Reproduced with permission of the family.

John came from a family of teachers. Both of his parents and various aunts and cousins were educators. His parents taught in the U.S. and in Iran, where they served as lay missionaries and where John spent most of his first fourteen years before returning to the U.S. for further education after initial home schooling. He never completed high school but took his degrees from Maryville College (A.B., 1940) and the University of Pennsylvania (A.M., 1942; Ph.D., 1945). Poor eyesight kept him from military service, but he more than made up for it in service to American education, teaching at eight different American universities during his long career and lecturing at many more. After he retired from teaching at the University of Tennessee in 1988, he volunteered his time in processing interlibrary loan requests at the University Library while continuing his own scholarly pursuits. [End Page 225]

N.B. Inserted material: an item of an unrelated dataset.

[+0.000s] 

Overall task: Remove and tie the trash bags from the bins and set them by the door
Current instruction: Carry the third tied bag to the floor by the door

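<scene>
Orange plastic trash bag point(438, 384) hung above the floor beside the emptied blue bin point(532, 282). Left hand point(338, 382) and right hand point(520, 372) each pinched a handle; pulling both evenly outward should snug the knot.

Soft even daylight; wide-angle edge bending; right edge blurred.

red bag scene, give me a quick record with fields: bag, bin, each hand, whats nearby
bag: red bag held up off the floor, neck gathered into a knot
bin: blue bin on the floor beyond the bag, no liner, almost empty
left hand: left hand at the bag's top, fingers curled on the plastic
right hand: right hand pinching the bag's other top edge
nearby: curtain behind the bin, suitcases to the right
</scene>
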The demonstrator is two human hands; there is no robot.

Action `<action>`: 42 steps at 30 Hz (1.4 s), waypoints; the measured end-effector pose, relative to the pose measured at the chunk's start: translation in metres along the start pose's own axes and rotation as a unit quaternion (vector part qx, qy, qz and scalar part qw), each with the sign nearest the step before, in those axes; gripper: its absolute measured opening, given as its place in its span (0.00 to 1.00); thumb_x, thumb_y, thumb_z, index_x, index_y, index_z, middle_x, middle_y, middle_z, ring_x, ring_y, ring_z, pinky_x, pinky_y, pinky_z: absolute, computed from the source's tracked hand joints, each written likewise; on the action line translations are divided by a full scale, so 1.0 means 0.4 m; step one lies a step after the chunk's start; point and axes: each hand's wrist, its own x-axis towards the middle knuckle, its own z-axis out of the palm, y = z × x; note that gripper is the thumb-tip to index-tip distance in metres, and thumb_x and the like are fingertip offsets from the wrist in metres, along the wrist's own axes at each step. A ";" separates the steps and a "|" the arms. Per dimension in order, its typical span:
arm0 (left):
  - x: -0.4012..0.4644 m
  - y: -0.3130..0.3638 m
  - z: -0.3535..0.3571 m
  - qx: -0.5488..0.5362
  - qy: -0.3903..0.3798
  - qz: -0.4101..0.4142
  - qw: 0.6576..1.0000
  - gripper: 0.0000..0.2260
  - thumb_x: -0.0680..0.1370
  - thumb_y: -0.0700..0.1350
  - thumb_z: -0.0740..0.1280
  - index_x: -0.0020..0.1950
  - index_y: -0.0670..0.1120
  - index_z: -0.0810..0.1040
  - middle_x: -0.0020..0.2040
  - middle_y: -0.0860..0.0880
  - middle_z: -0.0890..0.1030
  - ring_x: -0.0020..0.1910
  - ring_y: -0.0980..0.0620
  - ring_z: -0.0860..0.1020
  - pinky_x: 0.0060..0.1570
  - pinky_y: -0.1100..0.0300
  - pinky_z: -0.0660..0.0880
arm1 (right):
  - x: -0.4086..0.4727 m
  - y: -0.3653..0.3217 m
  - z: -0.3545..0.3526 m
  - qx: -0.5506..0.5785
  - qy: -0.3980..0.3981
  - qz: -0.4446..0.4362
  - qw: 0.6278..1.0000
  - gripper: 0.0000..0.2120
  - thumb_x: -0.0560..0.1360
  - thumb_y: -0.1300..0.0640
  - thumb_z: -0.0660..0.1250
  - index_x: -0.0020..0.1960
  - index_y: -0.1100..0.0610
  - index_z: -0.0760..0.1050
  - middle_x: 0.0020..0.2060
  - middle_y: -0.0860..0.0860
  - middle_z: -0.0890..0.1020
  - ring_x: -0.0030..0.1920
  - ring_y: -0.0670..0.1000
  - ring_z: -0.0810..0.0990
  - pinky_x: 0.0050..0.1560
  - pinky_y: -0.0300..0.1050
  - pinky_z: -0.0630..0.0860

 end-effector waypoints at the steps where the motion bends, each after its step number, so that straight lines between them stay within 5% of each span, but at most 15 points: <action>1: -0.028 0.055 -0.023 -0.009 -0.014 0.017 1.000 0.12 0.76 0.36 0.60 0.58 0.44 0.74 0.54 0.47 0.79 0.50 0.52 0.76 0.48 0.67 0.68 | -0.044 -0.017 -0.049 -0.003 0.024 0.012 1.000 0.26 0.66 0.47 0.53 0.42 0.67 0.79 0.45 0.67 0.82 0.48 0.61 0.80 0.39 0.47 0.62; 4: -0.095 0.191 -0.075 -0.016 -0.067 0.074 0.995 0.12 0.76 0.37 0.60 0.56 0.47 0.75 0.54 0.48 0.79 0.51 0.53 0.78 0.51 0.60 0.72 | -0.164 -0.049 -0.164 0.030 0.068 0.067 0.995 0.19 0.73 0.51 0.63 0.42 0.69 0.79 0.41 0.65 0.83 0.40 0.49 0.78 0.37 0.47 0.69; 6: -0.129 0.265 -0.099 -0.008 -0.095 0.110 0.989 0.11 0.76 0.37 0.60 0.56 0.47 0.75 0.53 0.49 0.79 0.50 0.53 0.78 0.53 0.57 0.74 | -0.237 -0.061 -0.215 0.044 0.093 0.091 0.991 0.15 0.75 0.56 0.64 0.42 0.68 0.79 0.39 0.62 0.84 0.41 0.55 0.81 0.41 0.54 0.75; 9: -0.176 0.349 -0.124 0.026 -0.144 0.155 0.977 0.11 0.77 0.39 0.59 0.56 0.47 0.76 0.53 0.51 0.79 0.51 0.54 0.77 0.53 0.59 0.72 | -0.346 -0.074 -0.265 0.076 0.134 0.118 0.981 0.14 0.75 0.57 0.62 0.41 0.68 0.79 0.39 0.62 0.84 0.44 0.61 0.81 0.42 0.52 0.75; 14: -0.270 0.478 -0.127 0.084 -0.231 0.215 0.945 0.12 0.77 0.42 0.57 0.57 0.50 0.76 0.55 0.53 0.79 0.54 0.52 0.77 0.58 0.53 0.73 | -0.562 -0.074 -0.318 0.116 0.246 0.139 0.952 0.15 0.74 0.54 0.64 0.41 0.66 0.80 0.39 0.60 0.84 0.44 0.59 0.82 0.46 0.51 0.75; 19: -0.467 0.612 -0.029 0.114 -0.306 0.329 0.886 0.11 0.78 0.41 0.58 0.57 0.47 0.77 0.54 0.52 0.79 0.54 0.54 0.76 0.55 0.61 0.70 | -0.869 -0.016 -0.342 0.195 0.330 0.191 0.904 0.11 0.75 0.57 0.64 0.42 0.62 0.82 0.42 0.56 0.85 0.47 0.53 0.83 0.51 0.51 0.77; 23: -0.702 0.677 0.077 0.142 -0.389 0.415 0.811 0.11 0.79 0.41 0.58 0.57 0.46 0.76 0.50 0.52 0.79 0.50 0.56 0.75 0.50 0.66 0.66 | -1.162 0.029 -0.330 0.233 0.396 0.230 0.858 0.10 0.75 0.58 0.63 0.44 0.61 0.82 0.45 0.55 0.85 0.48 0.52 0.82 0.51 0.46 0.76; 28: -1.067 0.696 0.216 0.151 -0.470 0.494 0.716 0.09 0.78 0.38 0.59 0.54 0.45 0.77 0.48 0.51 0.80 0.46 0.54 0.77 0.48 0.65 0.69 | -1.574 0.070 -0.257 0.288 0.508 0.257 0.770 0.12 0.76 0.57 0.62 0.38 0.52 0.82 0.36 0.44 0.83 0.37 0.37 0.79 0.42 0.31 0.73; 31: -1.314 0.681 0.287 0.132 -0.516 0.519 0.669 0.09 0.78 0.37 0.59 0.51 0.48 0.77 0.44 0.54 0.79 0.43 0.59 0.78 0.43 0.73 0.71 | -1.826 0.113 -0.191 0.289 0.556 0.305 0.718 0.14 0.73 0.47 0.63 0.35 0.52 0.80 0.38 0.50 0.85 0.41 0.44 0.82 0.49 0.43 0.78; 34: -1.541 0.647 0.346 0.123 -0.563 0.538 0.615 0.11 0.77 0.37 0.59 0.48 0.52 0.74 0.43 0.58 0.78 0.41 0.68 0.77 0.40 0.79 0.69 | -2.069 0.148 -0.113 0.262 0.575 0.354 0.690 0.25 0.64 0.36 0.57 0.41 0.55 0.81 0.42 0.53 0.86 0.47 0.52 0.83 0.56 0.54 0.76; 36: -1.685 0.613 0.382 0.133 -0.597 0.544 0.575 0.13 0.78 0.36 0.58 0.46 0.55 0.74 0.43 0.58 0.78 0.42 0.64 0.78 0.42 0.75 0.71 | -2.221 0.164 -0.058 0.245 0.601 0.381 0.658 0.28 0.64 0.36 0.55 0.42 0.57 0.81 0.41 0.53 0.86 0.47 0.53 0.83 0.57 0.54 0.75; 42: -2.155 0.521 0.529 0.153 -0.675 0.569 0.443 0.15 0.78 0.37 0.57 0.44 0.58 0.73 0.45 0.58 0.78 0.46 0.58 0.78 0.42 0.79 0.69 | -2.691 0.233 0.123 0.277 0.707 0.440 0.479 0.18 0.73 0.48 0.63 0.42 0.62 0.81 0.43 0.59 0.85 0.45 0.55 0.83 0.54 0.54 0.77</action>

In 1942 John married his college sweetheart, Jane Law Fisher, who died in 1993. Jane was the anchor of John’s life for more than fifty years and his collaborator and companion during his most active professional period, from typing his Penn dissertation to co-editing An Anthology of Chancery English, to helping manage the business of the New Chaucer Society from the basement of the Fisher home in Knoxville, Tennessee. The three children survive their parents: Janice Lowe Craven, John C. (Jack) Fisher, and Judith Law Fisher.

In 1997 John married his second sweetheart, Audrey Duncan. Audrey had a long career as a physical therapist, and it is due to her love and care that John thrived as he did so long and so well, despite his fifty-year affliction of diabetes. John and Audrey traveled together recurrently to Audrey’s native Wales, enjoyed the more local scenery of the Great Smoky Mountains, and shared a love of birds and gardening. John shared Audrey’s various fundraising activities in Knoxville that she continues today, particularly Meals on Wheels and those associated with opera and with Celtic traditions.

John was a modest, even shy, man who carried great authority born of...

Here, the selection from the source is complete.